_AIM OF THE TASK_
An exact restatement of the data is required, with the images omitted.

_EXERCISE DATA_
________________________
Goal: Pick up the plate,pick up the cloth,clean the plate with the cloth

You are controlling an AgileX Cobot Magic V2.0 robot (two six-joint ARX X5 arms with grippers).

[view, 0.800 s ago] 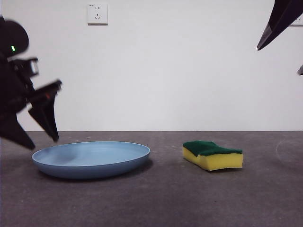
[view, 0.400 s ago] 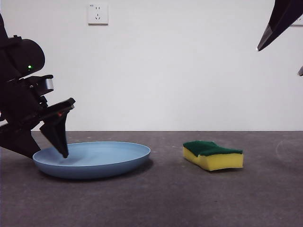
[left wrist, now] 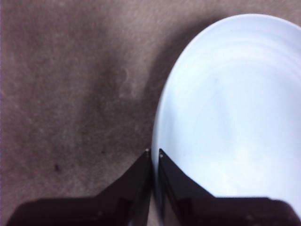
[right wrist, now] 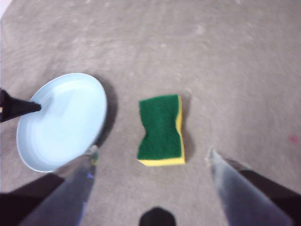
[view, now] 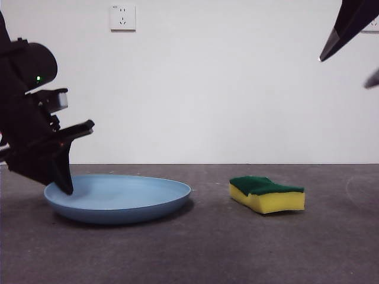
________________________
_OUTPUT OF THE TASK_
Goal: Pick up the plate,pick up the cloth,clean the plate with the cloth

You are controlling an AgileX Cobot Magic V2.0 robot (two six-joint ARX X5 arms with grippers).

[view, 0.800 s ago] 
[view, 0.400 s ago] 
[left wrist, now] 
[right wrist, now] 
[view, now] 

Nothing remains to be added to the exercise.